* **Raw data**
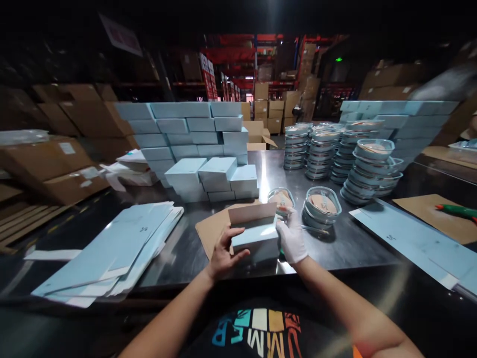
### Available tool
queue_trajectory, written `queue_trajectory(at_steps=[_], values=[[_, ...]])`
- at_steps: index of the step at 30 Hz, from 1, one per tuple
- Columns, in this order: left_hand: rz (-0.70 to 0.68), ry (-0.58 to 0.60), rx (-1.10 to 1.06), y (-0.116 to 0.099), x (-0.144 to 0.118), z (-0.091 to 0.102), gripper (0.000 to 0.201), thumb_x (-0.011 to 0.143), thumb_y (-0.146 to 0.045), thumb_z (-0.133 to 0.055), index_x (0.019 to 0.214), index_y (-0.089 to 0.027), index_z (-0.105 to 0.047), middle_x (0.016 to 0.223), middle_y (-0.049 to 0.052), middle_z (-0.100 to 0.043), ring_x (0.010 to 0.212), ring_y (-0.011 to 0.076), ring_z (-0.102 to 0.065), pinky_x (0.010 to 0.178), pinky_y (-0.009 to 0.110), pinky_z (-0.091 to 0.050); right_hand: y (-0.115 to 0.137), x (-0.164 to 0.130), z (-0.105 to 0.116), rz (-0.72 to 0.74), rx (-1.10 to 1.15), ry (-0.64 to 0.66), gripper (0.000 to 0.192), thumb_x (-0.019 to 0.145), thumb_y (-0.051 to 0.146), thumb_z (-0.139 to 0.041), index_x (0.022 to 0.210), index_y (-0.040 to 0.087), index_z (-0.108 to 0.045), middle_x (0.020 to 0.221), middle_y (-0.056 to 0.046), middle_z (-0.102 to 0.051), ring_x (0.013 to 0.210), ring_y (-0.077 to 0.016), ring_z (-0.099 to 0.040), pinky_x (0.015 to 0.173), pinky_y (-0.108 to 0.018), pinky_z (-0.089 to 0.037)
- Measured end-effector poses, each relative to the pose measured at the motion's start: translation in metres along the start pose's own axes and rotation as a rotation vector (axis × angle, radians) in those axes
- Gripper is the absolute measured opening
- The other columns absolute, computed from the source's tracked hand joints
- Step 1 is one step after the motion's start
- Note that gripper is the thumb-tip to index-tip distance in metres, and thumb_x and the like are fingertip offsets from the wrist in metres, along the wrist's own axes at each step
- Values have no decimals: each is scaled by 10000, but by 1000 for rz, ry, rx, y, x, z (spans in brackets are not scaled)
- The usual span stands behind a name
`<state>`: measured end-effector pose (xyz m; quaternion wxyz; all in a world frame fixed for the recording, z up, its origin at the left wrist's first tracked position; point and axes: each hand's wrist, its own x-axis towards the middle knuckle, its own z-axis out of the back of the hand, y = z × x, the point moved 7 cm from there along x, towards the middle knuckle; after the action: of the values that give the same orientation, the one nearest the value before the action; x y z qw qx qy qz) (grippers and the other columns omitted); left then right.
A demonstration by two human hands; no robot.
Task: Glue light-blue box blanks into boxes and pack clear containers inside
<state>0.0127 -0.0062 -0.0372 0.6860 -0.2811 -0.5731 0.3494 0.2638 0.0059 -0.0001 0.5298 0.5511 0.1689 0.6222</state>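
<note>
A small light blue carton (257, 238) with its lid flap standing up sits at the near edge of the steel table (335, 243). My left hand (222, 252), bare, grips its left side. My right hand (292, 238), in a white glove, holds its right side. The carton rests over a brown cardboard sheet (210, 227). Just behind it lie two clear lidded containers, one (281, 198) close to the flap and one (321, 205) on a short stack.
A pile of flat blue carton blanks (112, 248) lies at left. Closed blue cartons (212, 179) are stacked behind. Tall stacks of clear containers (350, 159) stand at right. More flat blanks (413, 241) and a green marker (456, 211) lie far right.
</note>
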Motion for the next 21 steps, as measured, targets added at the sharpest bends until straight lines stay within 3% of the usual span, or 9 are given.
queue_trajectory(at_steps=[4,7,10,15,18,21], values=[[6,-107,36,-4,-1,18,598,789,-677,-915,1181,-245,-783,1180,113,-753,1224,340,-690,1094,465,-555,-23,1,21,-179,-332,204,285,903,438,-718,1081,220,-762,1126,-171,-799,1151,-396,-747,964,-507,-593],[28,-195,-14,-13,2,26,638,795,-733,-885,1183,-242,-761,1167,95,-745,1110,299,-721,991,405,-583,-43,-5,17,-331,-483,403,132,773,284,-835,739,207,-733,857,-149,-784,951,-366,-776,824,-417,-558],[19,-246,-48,-23,6,29,669,803,-781,-850,1156,-221,-755,1112,92,-754,1062,285,-733,968,385,-584,-54,-8,8,-418,-496,457,139,691,141,-801,648,192,-680,815,-154,-778,893,-345,-769,773,-385,-537],[4,-305,-47,-32,7,37,657,816,-777,-840,1131,-206,-755,1069,87,-756,983,264,-727,892,362,-573,-63,-17,8,-523,-330,348,87,711,173,-672,786,161,-715,632,-59,-695,623,-246,-699,604,-326,-534],[-1,-313,-37,-35,6,43,633,806,-748,-864,1118,-207,-763,1046,72,-758,939,249,-725,844,346,-573,-57,-23,20,-475,-220,167,334,753,280,-624,1044,153,-728,715,-30,-708,645,-234,-686,619,-343,-583],[-7,-318,-26,-39,7,45,626,803,-731,-875,1119,-202,-764,1035,65,-758,921,234,-724,825,332,-574,-36,-25,48,-310,-128,-143,647,748,441,-697,1330,169,-623,1005,-60,-757,865,-260,-724,833,-423,-641]])
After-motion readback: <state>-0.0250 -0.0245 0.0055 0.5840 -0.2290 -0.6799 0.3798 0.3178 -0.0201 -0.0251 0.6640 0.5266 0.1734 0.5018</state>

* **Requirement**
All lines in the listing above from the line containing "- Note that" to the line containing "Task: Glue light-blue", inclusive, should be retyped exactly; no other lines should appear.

* **Solution**
- Note that gripper is the thumb-tip to index-tip distance in metres, and thumb_x and the like are fingertip offsets from the wrist in metres, along the wrist's own axes at each step
- Values have no decimals: each is scaled by 10000, but by 1000 for rz, ry, rx, y, x, z (spans in brackets are not scaled)
- The usual span stands behind a name
`<state>`: measured end-effector pose (xyz m; quaternion wxyz; all in a world frame fixed for the recording, z up, its origin at the left wrist's first tracked position; point and axes: each hand's wrist, its own x-axis towards the middle knuckle, its own z-axis out of the back of the hand, y = z × x, the point moved 7 cm from there along x, towards the middle knuckle; after the action: of the values that give the same orientation, the one nearest the value before the action; x y z qw qx qy qz) (grippers and the other columns omitted); left then right.
A demonstration by two human hands; no robot.
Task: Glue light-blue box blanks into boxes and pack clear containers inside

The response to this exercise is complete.